Manaus –  O Ministério Público Eleitoral (MPE) deu parecer pela impugnação de Marcelo Ramos, vice na chapa encabeçada por Eduardo Braga, das eleições suplementares para governador do Amazonas. O problema seria a ata da convenção do Partido da República (PR) que, de acordo com o MPE, está irregular e teria sido assinada por apenas seis pessoas.

Marcelo Ramos argumenta que o estatuo de seu partido é claro em dizer que apenas as assinaturas da Comissão Provisória são necessárias para efeito de candidatura.

“Nosso partido não tem diretório regional, o que acontece é a formação de uma comissão, indicada pela direção nacional, e foi o que fizemos. Seis das sete pessoas que estavam nessa comissão assinaram a ata, então não há irregularidade nenhuma”, afirmou ex-deputado estadual, reforçando que disputou as eleições para prefeito, no ano passado, apresentando os mesmos documentos que entregou este ano ao TRE.

A candidatura de Marcelo não é a única que corre risco. Outras duas, com possíveis irregularidades, também serão julgadas nos próximos dias.

Segundo o secretário judiciário do Tribunal Regional Eleitoral (TRE-AM), Waldiney Siqueira, as chapas de Liliane Araújo (PPS) e Rebecca Garcia (PP) também podem ser impugnadas.

No caso da candidata do PPS, o problema seria uma dupla filiação. Liliane concorre ao governo pelo PPS, mas consta no sistema da Justiça Eleitoral como filiada a outro partido. Já no caso de Rebeca Garcia, a questão é o vice, Abdala Fraxe (PTN), que teria sido condenado em duas ações judiciais e portanto estaria impedido de concorrer a qualquer eleição.

Próximos passos

“Todos os casos devem ser julgados até sexta-feira”

Waldiney esclarece também como serão os próximos passos da Justiça Eleitoral a partir de agora. “Todos os casos devem ser julgados até sexta-feira, quando as urnas serão lacradas. Caso alguma chapa seja impugnada, as candidaturas correspondentes vão aparecer na urna, mas sob judice. Nenhum voto dado a essas chapas será contabilizado como válido até a decisão final, que deve partir do TSE”, simplificou o secretário.

O relator do caso de Marcelo Ramos é o juiz eleitoral Felipe Thury.

Marcelo se mostrou insatisfeito com a atuação do MPE. “É chato o Ministério Público não ser diligente e cuidadoso como deveria ser em uma matéria tão importante quanto essa.

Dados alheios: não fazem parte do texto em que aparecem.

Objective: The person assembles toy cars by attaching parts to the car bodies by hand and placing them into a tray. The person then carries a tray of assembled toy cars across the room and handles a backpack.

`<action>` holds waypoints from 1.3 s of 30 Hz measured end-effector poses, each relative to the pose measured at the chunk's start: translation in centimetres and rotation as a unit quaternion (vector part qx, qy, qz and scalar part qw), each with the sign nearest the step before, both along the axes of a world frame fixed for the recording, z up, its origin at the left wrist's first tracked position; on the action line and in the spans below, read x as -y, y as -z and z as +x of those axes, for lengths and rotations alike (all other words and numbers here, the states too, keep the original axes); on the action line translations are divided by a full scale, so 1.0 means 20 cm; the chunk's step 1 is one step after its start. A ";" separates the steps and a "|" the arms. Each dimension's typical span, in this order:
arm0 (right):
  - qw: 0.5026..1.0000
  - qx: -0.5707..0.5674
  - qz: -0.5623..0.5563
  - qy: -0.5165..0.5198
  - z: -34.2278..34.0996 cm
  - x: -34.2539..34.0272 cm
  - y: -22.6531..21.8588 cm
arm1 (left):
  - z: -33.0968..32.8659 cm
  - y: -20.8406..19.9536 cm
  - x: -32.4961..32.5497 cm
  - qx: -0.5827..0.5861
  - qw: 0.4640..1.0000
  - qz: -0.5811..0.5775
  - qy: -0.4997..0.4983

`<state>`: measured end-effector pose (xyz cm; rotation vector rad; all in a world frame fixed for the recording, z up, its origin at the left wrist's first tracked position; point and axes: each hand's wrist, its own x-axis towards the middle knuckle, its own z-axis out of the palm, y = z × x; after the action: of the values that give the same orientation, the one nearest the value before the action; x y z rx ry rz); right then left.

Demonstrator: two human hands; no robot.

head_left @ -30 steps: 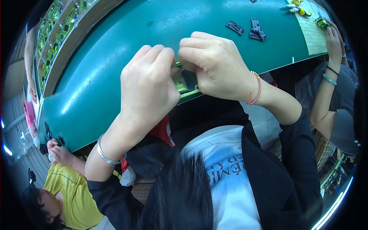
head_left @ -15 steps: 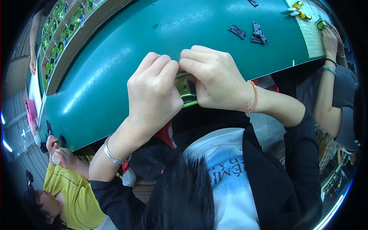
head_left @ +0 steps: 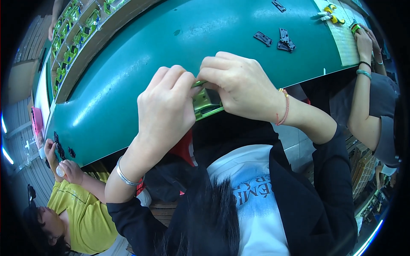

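Green flat metal-looking part (head_left: 204, 103) is lying crosswise between both hands, left hand (head_left: 164, 112) and right hand (head_left: 239, 87) pinching its opposite ends, mostly hidden.

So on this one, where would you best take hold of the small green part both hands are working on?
Probably by its lower edge, coming from the person's near side. The green part is mostly hidden between the left hand and right hand, which pinch its top; only the lower edge juts out free over the edge of the green table.
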<state>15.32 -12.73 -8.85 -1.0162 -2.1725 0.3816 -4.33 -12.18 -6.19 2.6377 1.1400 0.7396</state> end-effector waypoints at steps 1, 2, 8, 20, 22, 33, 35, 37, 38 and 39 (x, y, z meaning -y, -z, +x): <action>0.999 0.029 -0.009 0.012 0.00 0.01 0.00 | 0.01 0.01 0.00 0.000 1.000 -0.001 0.000; 0.999 0.029 -0.009 0.012 -0.01 0.02 0.00 | 0.01 0.02 0.00 0.012 1.000 -0.006 0.009; 1.000 -0.022 0.013 0.015 -0.04 0.02 -0.01 | 0.01 0.01 -0.01 0.049 0.999 -0.014 0.003; 0.999 0.030 0.001 0.039 -0.02 0.11 0.00 | -0.03 0.07 0.24 0.151 0.975 -0.075 -0.146; 0.999 0.027 0.001 0.034 -0.02 0.11 0.01 | -0.03 0.07 0.26 0.161 0.974 -0.068 -0.145; 0.999 -0.030 -0.030 -0.007 0.06 0.10 -0.04 | -0.03 -0.11 0.26 0.198 0.956 -0.188 -0.104; 0.899 -0.244 -0.352 -0.090 0.08 0.10 -0.08 | -0.09 -0.16 0.25 0.432 0.840 -0.318 -0.079; 0.711 -0.413 -0.546 -0.160 0.10 0.09 -0.06 | -0.13 -0.21 0.24 0.444 0.831 -0.329 -0.068; 0.587 -0.489 -0.613 -0.200 0.12 0.10 -0.04 | -0.15 -0.20 0.24 0.439 0.837 -0.322 -0.063; 0.445 -0.552 -0.664 -0.238 0.13 0.11 -0.03 | -0.16 -0.20 0.24 0.433 0.843 -0.313 -0.060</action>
<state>17.88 -14.93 -8.16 -0.3287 -0.4634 2.4193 -7.54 -17.01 -2.13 1.4225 1.0052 1.1560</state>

Mas nós estamos acostumados com isso e quem quiser nos derrubar, vai ter que nos encontrar nas urnas”, disse o candidato a vice de Eduardo Braga.

Em nota, o PR destacou que “a equipe jurídica da coligação já está preparando formalmente e entregará, agora pela manhã, memoriais para os membros do TRE, esclarecendo o equívoco”.